Sebut Dua Alasan, Jamiluddin Ritonga: Bukan Porsi Presiden Merespon Isu Pemakzulan Wapres
Riau12.com - Pengamat komunikasi politik M Jamiluddin Ritonga mengatakan bahwa Presiden Prabowo Subianto memang tidak seharusnya merespon isu pemakzulan Wakil Presiden Gibran Rakabuming Raka.
Dia menyebutkan dua alasan. Pertama, mekanisme pemakzulan wakil presiden bukan ranah presiden. Karena itu, tidak selayaknya presiden mengomentari persoalan tersebut. Proses pemakzulan pada dasarnya melibatkan tiga lembaga negara, yaitu DPR RI, Mahkamah Konstitusi (MK) dan MPR RI.

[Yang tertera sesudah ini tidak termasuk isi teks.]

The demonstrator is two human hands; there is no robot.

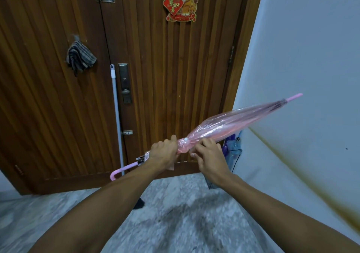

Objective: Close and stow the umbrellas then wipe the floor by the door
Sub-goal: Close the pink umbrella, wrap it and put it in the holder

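A wooden door (165,77) fills the view above a marbled floor (175,223) with a dark patch on it. A pink umbrella (243,119), folded, is held aslant before the door, tip up to the right, hooked handle down to the left. A grey pole (116,116) leans on the door, a striped cloth (80,57) hangs from it, and a clear stand (234,155) sits by the wall. The left hand (164,152) grips the gathered canopy near the handle end. The right hand (211,156) pinches the canopy just beside it, fingers curled.
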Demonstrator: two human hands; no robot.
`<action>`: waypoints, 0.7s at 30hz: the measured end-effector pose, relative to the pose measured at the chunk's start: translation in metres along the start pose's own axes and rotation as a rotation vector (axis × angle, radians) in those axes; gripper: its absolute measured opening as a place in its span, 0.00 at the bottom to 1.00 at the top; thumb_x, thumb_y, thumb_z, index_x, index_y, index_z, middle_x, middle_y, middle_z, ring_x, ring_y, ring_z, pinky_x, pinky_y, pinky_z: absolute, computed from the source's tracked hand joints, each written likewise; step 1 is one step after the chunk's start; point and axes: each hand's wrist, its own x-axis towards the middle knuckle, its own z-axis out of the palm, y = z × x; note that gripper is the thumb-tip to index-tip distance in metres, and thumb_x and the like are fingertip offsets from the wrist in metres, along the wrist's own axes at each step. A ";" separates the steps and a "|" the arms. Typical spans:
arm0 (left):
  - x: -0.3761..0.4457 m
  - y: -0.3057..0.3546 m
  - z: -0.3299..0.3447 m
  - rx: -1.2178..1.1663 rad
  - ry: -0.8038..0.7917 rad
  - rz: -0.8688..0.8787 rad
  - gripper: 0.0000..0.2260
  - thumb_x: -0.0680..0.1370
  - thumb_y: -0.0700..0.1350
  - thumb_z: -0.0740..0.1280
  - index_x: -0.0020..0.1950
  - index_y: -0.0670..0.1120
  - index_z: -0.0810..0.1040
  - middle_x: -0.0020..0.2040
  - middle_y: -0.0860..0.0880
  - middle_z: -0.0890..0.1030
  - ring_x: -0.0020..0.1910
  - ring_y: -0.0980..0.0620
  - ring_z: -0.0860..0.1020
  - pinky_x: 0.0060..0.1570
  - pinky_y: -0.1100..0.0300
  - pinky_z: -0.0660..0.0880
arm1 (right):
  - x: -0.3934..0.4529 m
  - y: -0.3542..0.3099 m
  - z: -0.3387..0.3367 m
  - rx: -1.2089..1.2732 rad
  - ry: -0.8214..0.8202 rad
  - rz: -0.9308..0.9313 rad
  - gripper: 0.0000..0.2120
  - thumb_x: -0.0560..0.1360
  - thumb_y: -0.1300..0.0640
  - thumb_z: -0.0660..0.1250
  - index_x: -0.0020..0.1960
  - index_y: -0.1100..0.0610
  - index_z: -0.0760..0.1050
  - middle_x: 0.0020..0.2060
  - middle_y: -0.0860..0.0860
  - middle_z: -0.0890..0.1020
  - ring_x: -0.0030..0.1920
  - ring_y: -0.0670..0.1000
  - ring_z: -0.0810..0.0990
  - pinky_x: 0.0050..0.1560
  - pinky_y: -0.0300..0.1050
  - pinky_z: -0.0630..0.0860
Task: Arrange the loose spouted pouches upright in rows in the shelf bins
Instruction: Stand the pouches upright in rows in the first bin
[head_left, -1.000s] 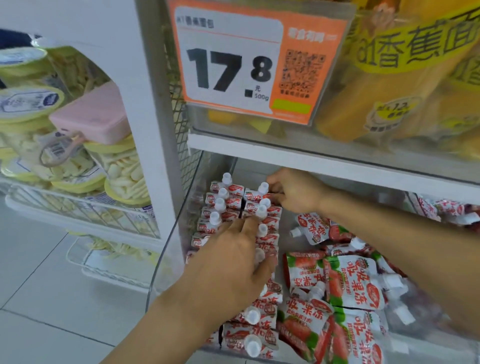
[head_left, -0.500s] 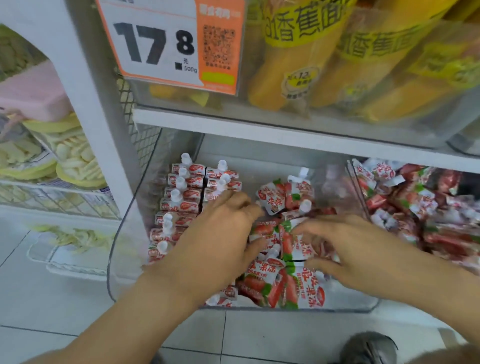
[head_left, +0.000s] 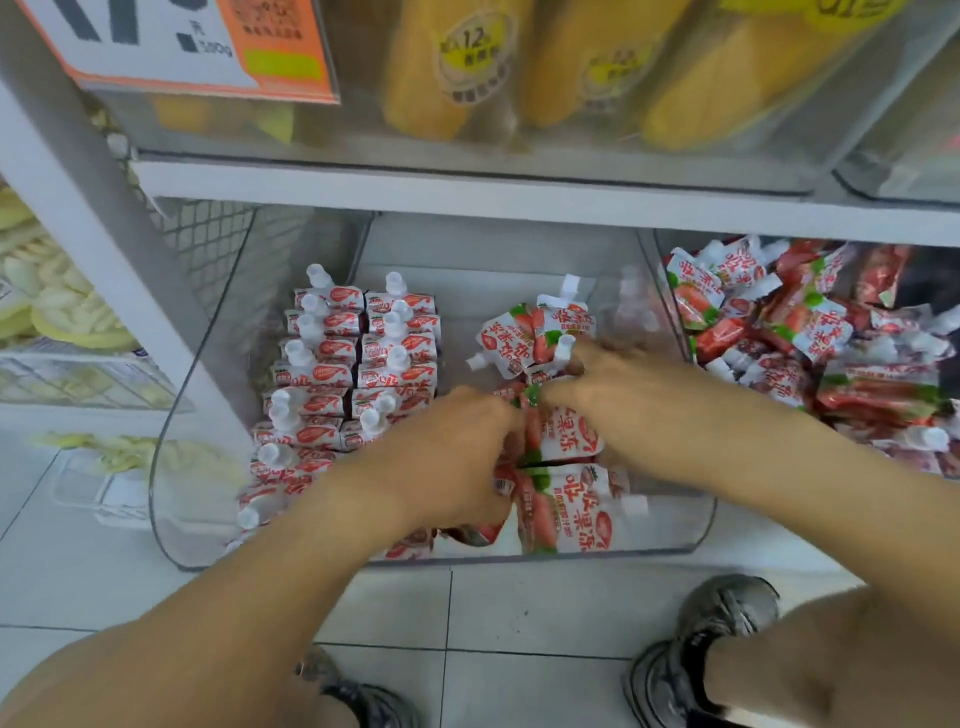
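Gathering loose pouches (head_left: 563, 441) at the middle of the clear bin (head_left: 171, 499). Left hand (head_left: 452, 457) and right hand (head_left: 623, 410) meet over the heap, fingers curled into it; motion blur hides whether either truly grips a pouch, cannot tell. Beyond the left hand's far side, two upright rows (head_left: 358, 364) stand with caps up. More loose pouches lie flat beneath both hands and just past the right fingertips. Outside the right hand, the neighbouring bin (head_left: 810, 338) holds a jumble. Risk, as judged: the left forearm crosses the nearest upright pouches; a careless sweep could topple them.
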 end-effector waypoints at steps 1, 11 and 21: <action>-0.002 -0.005 -0.005 -0.049 0.001 -0.026 0.14 0.67 0.45 0.75 0.51 0.51 0.81 0.42 0.56 0.79 0.39 0.58 0.78 0.37 0.64 0.76 | 0.004 0.003 -0.004 0.043 -0.003 -0.027 0.24 0.75 0.66 0.64 0.67 0.47 0.72 0.56 0.54 0.78 0.56 0.55 0.77 0.56 0.53 0.77; -0.043 -0.038 -0.054 -0.710 0.134 -0.164 0.14 0.69 0.46 0.75 0.51 0.61 0.83 0.56 0.59 0.82 0.55 0.63 0.79 0.58 0.60 0.73 | 0.020 0.020 -0.004 0.054 0.503 0.332 0.24 0.76 0.45 0.68 0.62 0.61 0.71 0.55 0.63 0.75 0.54 0.65 0.77 0.45 0.54 0.77; -0.054 -0.037 -0.051 -1.244 0.309 -0.209 0.13 0.67 0.40 0.70 0.51 0.42 0.84 0.52 0.41 0.84 0.54 0.41 0.82 0.53 0.50 0.78 | -0.008 -0.027 0.015 0.182 -0.094 -0.073 0.24 0.68 0.43 0.75 0.60 0.48 0.75 0.52 0.48 0.79 0.54 0.51 0.75 0.47 0.50 0.78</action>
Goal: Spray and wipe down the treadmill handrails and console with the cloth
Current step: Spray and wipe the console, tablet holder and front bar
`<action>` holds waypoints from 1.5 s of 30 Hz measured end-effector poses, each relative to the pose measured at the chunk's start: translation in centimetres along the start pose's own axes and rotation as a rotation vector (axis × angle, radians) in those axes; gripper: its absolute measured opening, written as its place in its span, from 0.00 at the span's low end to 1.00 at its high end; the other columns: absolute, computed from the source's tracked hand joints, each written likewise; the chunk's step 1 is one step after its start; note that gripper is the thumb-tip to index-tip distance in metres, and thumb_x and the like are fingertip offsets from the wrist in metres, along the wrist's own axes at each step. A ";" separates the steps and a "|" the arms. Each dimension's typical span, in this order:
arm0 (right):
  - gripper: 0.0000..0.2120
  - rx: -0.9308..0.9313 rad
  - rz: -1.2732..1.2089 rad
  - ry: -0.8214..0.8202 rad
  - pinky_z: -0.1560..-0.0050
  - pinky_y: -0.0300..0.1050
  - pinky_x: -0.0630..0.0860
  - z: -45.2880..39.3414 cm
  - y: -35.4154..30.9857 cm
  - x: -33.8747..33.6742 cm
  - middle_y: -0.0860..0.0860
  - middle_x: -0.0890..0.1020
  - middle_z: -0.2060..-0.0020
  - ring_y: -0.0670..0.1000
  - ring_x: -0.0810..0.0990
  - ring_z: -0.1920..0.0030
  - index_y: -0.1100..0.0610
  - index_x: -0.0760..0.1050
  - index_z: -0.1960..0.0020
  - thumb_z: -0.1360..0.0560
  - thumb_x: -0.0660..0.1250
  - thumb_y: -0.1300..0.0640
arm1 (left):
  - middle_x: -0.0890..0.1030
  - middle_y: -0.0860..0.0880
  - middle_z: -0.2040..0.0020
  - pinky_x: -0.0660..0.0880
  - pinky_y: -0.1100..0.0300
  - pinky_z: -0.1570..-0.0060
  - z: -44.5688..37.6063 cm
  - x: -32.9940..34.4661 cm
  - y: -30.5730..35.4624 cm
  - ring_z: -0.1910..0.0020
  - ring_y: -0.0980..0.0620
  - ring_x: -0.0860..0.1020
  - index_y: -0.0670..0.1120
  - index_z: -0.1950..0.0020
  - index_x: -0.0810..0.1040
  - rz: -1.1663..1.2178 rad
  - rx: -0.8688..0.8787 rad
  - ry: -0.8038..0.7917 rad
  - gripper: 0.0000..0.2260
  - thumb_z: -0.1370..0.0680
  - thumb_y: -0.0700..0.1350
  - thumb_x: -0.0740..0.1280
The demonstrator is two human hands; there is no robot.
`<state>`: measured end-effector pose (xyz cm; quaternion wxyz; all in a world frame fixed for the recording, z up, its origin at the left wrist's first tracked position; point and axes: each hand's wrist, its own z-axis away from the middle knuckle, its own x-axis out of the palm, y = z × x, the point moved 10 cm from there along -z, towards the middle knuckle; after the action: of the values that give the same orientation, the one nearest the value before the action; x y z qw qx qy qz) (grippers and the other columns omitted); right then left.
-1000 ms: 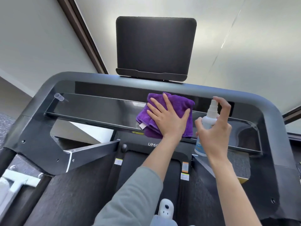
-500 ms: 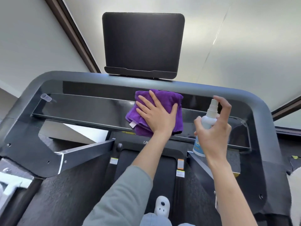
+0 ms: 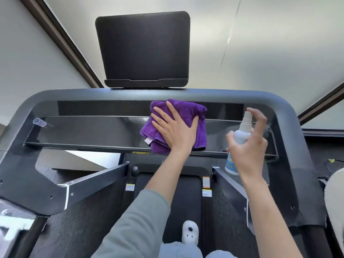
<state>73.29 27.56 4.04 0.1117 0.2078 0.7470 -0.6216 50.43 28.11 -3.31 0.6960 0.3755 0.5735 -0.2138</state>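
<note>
A folded purple cloth [image 3: 195,112] lies on the treadmill's glossy black console panel [image 3: 89,131], right of its middle. My left hand [image 3: 175,129] presses flat on the cloth with straight, spread fingers. To the right, my right hand [image 3: 249,151] grips a small white spray bottle [image 3: 242,135] upright above the panel's right end. Its index finger is raised and curved over the nozzle, which points toward the console. The dark grey handrail frame [image 3: 55,95] curves around the panel on both sides.
A black tablet holder [image 3: 143,47] stands above the console against the white wall. A small clear cap [image 3: 39,122] lies at the panel's left end. Below are the treadmill belt [image 3: 180,198], side braces and my white slipper [image 3: 189,231].
My left hand and the cloth have slid a little to the right along the console panel. The right hand keeps the bottle in the same grip. The view has shifted.
</note>
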 end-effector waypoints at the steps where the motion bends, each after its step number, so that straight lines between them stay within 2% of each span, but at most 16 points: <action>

"Inisiatif awal harus bermula pada DPR dengan mengajukan permintaan kepada MK untuk memeriksa, mengadili, dan memutus pendapat DPR mengenai dugaan pelanggaran hukum atau ketidakmampuan wapres. Untuk itu, MK memiliki waktu 90 hari untuk memeriksa dan memberikan putusan atas permintaan DPR," kata Jamil kepada media ini, Jumat (18/7/2025).
Bila MK memutuskan adanya pelanggaran hukum atau ketidakmampuan wapres, maka MPR akan menggelar sidang untuk mengambil keputusan akhir mengenai pemberhentian wapres.
"Jadi bila dilihat dari proses tersebut, tahap pertama proses pemakzulan wapres ada di DPR lalu ke MK, dan terakhir di MPR. Karena itu, idealnya DPR lah yang pertama merespon usulan pemakzulan Gibran, bukan presiden," jelasnya.
Kedua, tidak etis bagi presiden bila mengomentari isu pemakzulan wapres. Sebab, wapres yang diusulkan untuk dimakzulkan merupakan bagian dari presiden. Bahkan saat pilpres dipilih dalam satu paket.
"Jadi, kalau presiden mengomentari isu tersebut, justru secara politis akan dinilai tidak etis. Ini sama saja jeruk makan jeruk yang tidak akan elok dipandang oleh masyarakat," katanya.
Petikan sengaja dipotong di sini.